MiR-497/PLD regulation contributes to cognitive dysfunction in neonatal rats after repeated sevoflurane exposure.

Background: Repeated sevoflurane exposure during early development can induce neurotoxic effects. MicroRNAs (miRNAs) are critical regulators of gene expression, playing essential roles in neural development and function, but their exact mechanisms remain unclear. This study investigates the role of the miR-497/Phospholipase D1(PLD1) axis, which is involved in neuronal differentiation and survival, in mediating the neurotoxic effects of repeated sevoflurane anesthesia.

Methods: Neonatal rats were treated with sevoflurane repeatedly. The expression levels of miR-497 in the rat hippocampi were assessed using qRT-PCR, and neuronal apoptosis was detected by TUNEL assay. PLD1 was predicted and confirmed as a target of miR-497. The regulatory relationship between PLD1 and miR-497 in primary neuronal cells was determined using luciferase reporter assays and Western blot. Immunohistochemistry was employed to examine PLD1 expression. A rescue experiment was performed to confirm the involvement of the miR-497/PLD1 pathway in sevoflurane-induced neurotoxicity.
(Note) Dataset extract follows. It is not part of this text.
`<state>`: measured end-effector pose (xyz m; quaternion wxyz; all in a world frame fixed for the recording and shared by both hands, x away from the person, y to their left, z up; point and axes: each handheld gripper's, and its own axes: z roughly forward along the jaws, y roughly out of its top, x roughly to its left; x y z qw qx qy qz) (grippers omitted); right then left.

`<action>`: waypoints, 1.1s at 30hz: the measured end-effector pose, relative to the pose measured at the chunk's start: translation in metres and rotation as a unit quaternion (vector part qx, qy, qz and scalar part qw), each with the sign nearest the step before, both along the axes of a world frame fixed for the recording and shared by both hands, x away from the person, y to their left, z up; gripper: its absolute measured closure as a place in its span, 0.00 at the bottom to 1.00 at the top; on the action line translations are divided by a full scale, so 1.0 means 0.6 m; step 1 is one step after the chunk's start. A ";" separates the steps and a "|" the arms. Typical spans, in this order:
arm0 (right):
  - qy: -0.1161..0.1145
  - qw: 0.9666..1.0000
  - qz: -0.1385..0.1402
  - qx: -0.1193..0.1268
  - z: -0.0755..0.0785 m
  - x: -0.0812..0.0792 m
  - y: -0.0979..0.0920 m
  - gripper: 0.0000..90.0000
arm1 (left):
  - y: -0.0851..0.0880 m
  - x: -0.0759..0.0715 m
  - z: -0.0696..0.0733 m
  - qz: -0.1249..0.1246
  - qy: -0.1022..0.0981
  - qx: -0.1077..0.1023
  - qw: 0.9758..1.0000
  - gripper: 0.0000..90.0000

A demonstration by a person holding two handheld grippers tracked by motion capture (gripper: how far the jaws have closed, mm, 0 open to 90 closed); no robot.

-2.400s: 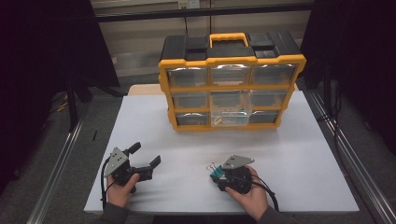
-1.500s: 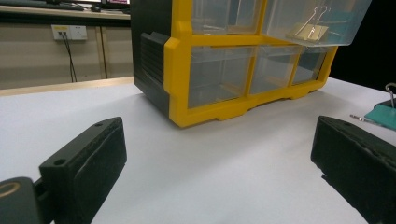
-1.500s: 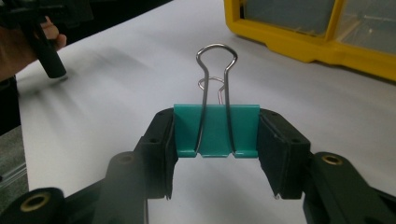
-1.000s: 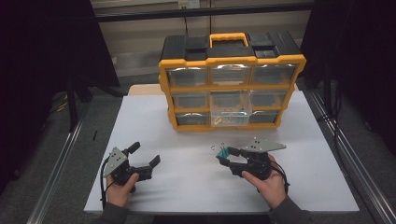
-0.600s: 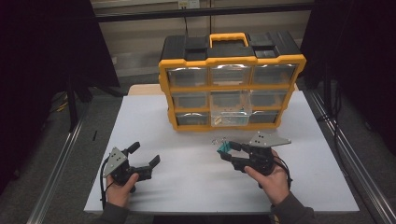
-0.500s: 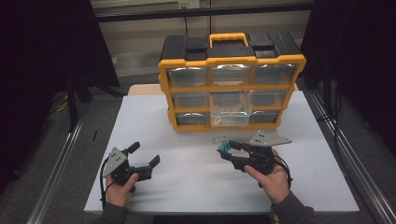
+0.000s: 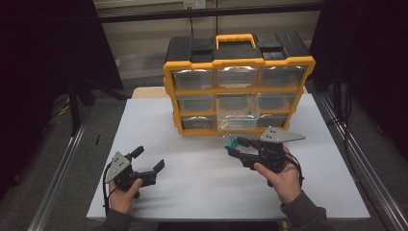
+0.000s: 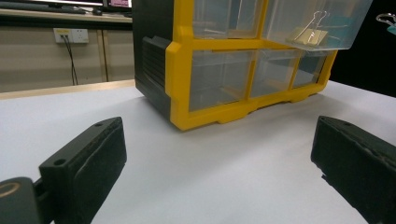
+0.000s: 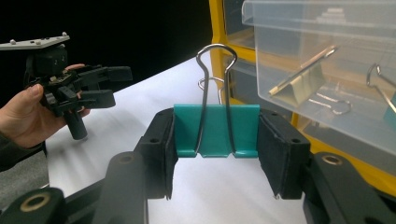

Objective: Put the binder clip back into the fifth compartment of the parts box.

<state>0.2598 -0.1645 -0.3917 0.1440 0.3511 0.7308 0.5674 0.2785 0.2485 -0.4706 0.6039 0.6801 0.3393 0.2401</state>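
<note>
A teal binder clip with silver wire handles is clamped between the two black pads of my right gripper, handles pointing up. In the high view that gripper hovers just in front of the yellow and black drawer organizer, near its pulled-out clear middle drawer. That drawer holds a gold clip and other binder clips. My left gripper rests at the table's front left, jaws wide apart with nothing between them; its pads frame bare table.
The white table has free surface between the two hands and in front of the organizer. The organizer's other clear drawers are pushed in. Dark metal rails run along both table sides.
The right hand has carried the teal clip from the table's front centre up and toward the organizer, rising slightly in the last second. The left hand has stayed still.
</note>
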 end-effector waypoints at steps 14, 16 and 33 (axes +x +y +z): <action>-0.013 1.000 0.000 0.001 0.031 0.013 0.000 0.56 | 0.001 0.000 0.000 0.004 -0.001 0.000 1.000 0.04; -0.015 1.000 -0.001 0.001 0.036 0.014 0.000 0.56 | 0.000 0.000 0.000 0.003 -0.001 -0.002 1.000 0.04; -0.032 0.999 -0.003 0.005 0.063 0.023 0.001 0.56 | 0.000 0.000 0.000 0.004 -0.002 0.000 1.000 0.04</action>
Cognitive performance was evaluated using Moris water maze.

Results: We identified the miR-497/PLD1 axis as the central mediator of sevoflurane-induced neurotoxicity. Repeated sevoflurane exposure triggered a striking upregulation of hippocampal miR-497, which directly targeted the 3'-UTR of PLD1 to suppress its expression. Functional validation demonstrated that miR-497 inhibition rescued neuronal injury and apoptosis, whereas silencing PLD1 abolished the neuroprotective effects of miR-497 suppression, establishing PLD1 as the indispensable downstream effector of miR-497.

Conclusions: Our study provides the first evidence that dysregulation of the miR-497/PLD1 axis drives sevoflurane-related newborn cognitive deficits. This mechanistic insight advances our understanding of anesthetic neurotoxicity, while targeting this newly identified axis may represent a novel therapeutic strategy to counteract anesthesia-associated neurodevelopmental risks.